# SLIST_FOREACH and SLIST_FOREACH_SAFE



## bsd_newbie (Feb 28, 2009)

Please correct me if I am wrong,

As long as you are only walking the list and not doing element insertions and deletions SLIST_FOREACH is fine. Only if one is deleting or adding elements while walking the list, one needs to use SLIST_FOREACH_SAFE ?

thanks.


----------



## Mel_Flynn (Feb 28, 2009)

You can add, the list isn't affected by it. Problem with deletion is that you invalidate the current pointer, and as such the next invocation of the loop dereferences that pointer to get SLIST_NEXT.
SLIST_FOREACH_SAFE already stores SLIST_NEXT in temp_var and simply copies that pointer to var on the next invocation.


----------



## bsd_newbie (Feb 28, 2009)

Basically in my code I have couple of posix style threads (created using pthreads) that manipulate the singaly linked lists. There is also a thread that walks the list to print the number of elements in the list. 

I am using SLIST_FOREACH in the walker thread and SLIST_FOREACHSAFE in the deletion thread and also in the addition thread.

Now a related question - So far my code is working accidently as I am not using mutexes to keep the list consistent.

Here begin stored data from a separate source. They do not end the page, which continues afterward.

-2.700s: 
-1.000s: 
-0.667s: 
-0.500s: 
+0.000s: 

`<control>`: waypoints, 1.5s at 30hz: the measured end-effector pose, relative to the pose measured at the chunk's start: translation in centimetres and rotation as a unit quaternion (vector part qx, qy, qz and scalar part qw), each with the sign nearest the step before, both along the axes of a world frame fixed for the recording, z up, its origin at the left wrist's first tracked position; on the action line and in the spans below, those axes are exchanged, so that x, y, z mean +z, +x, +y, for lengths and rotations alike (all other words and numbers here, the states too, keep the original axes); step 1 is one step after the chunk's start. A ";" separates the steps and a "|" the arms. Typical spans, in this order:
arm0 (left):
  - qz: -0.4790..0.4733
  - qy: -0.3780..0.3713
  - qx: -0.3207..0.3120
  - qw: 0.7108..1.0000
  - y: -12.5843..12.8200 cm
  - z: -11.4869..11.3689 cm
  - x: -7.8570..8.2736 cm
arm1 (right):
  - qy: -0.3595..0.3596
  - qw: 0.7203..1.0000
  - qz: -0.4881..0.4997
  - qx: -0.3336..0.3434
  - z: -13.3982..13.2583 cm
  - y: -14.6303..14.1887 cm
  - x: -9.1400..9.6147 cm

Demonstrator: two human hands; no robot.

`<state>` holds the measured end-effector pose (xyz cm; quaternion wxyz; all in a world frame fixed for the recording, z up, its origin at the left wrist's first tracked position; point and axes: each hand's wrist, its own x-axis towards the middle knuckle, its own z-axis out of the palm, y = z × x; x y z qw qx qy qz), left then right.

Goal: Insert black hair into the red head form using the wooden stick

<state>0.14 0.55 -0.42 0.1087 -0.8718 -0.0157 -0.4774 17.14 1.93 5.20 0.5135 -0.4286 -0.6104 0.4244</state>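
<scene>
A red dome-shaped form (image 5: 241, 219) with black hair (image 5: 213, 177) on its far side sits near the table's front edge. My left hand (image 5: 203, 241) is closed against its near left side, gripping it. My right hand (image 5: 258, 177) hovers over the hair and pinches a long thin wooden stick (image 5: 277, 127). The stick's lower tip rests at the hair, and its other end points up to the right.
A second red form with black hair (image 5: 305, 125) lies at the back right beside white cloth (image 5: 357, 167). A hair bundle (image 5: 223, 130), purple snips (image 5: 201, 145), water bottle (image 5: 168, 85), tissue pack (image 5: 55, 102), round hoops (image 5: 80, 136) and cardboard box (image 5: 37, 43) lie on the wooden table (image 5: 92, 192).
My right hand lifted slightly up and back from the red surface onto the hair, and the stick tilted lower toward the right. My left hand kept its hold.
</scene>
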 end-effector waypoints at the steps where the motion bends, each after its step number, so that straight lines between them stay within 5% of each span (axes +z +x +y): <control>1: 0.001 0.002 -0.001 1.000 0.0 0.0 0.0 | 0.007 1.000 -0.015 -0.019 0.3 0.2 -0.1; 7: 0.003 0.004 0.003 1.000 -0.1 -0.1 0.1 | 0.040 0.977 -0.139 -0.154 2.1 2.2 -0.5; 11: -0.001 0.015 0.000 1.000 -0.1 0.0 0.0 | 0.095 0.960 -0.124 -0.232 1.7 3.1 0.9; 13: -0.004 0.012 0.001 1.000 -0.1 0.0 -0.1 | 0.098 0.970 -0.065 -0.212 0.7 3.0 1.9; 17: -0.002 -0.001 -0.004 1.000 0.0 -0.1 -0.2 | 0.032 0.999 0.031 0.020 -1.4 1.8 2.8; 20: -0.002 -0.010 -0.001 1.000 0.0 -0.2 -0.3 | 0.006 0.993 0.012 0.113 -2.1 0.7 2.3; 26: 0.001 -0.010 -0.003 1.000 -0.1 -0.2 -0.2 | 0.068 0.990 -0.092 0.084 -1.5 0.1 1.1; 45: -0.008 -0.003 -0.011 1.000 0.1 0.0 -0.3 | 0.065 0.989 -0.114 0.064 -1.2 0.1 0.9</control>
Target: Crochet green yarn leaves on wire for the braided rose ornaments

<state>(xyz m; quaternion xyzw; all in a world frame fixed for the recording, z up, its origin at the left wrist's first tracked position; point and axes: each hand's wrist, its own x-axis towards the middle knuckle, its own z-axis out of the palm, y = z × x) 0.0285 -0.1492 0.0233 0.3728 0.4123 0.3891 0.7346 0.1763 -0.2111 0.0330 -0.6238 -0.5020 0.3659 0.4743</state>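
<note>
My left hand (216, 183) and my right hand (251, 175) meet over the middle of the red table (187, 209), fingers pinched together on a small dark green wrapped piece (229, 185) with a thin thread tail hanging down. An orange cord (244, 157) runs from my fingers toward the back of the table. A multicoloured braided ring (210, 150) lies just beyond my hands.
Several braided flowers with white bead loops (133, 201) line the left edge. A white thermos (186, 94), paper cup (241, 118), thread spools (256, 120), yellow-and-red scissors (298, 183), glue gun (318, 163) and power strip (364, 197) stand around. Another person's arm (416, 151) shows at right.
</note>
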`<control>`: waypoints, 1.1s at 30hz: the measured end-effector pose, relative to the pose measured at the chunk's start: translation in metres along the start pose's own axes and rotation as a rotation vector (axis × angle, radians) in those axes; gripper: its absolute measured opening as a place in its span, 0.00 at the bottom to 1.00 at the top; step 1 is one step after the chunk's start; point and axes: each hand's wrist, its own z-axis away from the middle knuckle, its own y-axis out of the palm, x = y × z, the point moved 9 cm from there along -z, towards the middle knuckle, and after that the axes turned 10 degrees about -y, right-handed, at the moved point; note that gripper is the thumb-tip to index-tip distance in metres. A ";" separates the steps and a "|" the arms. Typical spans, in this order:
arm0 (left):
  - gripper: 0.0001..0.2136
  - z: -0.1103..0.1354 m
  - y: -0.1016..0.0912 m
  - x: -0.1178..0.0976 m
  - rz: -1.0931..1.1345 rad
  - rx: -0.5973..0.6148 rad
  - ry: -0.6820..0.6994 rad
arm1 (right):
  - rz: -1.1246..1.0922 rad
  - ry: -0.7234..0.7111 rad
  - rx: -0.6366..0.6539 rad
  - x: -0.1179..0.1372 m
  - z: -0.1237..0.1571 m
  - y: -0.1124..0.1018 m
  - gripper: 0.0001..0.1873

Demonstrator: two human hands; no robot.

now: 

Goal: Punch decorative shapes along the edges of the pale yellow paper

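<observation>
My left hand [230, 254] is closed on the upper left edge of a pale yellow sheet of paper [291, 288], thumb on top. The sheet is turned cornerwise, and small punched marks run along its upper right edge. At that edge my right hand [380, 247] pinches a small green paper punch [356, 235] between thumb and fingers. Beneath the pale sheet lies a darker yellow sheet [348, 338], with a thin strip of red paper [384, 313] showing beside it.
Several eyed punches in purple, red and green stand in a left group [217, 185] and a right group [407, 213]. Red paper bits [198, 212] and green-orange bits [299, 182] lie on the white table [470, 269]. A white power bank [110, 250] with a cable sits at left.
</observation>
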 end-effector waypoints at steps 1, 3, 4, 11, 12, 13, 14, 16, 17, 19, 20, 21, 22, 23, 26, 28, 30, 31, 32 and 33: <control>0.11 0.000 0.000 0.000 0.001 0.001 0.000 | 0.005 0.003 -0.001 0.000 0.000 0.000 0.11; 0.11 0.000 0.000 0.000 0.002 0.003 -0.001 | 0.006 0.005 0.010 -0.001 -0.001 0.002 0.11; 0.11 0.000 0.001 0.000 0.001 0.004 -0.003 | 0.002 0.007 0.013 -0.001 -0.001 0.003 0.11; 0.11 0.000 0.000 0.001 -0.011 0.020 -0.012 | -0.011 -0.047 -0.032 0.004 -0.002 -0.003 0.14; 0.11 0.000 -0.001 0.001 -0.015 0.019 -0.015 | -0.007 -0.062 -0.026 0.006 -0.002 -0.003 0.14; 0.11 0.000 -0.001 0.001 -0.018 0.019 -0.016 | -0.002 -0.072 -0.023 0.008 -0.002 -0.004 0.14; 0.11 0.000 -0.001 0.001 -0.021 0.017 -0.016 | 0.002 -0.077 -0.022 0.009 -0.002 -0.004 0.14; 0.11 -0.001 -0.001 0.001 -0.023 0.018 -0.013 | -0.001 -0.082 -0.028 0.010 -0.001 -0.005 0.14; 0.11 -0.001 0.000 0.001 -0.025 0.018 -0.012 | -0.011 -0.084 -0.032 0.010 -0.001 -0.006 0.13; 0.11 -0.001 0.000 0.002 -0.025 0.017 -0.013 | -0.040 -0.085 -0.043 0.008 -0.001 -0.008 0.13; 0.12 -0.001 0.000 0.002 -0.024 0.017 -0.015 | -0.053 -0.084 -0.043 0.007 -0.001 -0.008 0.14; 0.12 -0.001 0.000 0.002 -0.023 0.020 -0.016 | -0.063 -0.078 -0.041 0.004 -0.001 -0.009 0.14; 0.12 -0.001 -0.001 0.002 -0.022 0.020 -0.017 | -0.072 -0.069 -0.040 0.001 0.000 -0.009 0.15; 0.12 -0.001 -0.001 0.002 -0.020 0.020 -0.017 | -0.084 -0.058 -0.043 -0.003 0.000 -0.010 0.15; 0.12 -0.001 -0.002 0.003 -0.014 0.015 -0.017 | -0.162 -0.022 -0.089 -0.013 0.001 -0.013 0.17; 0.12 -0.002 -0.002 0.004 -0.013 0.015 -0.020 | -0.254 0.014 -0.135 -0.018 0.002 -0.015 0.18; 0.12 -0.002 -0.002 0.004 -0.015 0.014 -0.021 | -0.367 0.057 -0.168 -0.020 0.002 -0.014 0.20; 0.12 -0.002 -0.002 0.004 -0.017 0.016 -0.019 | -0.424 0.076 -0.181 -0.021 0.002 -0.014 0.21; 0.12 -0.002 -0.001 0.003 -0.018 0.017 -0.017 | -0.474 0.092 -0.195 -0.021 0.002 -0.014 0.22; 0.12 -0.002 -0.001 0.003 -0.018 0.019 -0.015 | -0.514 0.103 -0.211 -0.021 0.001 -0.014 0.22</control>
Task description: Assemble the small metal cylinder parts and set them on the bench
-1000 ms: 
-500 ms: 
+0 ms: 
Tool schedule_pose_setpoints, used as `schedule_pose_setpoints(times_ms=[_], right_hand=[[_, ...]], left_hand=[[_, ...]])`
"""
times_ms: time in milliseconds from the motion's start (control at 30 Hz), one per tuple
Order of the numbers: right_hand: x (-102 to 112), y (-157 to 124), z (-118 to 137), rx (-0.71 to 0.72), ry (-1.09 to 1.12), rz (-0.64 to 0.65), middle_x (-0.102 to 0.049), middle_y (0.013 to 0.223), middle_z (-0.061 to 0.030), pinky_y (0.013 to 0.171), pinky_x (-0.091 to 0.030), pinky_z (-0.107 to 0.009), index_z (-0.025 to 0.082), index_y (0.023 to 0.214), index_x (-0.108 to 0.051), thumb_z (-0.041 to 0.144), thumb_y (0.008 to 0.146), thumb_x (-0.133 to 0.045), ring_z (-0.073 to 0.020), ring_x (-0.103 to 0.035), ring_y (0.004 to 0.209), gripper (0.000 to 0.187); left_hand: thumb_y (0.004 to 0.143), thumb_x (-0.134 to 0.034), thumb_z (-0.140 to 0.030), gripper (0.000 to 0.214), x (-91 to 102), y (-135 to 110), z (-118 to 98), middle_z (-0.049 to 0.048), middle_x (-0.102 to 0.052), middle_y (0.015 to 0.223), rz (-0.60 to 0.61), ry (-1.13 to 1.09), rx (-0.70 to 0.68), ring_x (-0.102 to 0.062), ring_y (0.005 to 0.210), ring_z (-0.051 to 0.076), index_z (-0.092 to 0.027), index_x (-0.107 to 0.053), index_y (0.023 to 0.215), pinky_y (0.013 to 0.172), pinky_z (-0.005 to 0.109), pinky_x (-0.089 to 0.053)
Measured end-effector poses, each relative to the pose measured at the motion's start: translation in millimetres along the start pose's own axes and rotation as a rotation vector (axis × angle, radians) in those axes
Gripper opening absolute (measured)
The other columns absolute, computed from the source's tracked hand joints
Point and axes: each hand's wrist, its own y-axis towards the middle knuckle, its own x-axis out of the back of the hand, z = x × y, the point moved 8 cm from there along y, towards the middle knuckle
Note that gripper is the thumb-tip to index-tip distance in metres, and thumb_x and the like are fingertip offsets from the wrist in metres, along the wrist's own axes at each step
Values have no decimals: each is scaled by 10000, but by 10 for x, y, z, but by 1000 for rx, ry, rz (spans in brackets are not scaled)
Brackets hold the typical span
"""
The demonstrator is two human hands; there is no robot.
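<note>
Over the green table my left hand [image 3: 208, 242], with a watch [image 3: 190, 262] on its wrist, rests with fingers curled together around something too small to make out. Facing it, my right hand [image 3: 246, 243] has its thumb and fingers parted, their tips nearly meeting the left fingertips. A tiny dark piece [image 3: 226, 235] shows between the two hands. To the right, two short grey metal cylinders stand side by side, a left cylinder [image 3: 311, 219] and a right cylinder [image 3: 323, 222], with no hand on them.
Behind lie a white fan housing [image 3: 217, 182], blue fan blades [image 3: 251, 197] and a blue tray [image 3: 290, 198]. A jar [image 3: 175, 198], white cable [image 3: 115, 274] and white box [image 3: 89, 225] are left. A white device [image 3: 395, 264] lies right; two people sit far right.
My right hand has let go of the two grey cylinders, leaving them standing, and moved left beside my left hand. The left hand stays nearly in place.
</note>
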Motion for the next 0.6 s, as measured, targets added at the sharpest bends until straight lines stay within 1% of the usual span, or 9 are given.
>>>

Now I do understand that I need to use pthread_mutex_lock before adding and also before deleting any elements in the list, but do I need a lock before walking the list to just count the number of elements in it.


----------



## Mel_Flynn (Mar 8, 2009)

Yes. * _FOREACH_SAFE is only safe in the current thread, concurrently, you can still invalidate that pointer.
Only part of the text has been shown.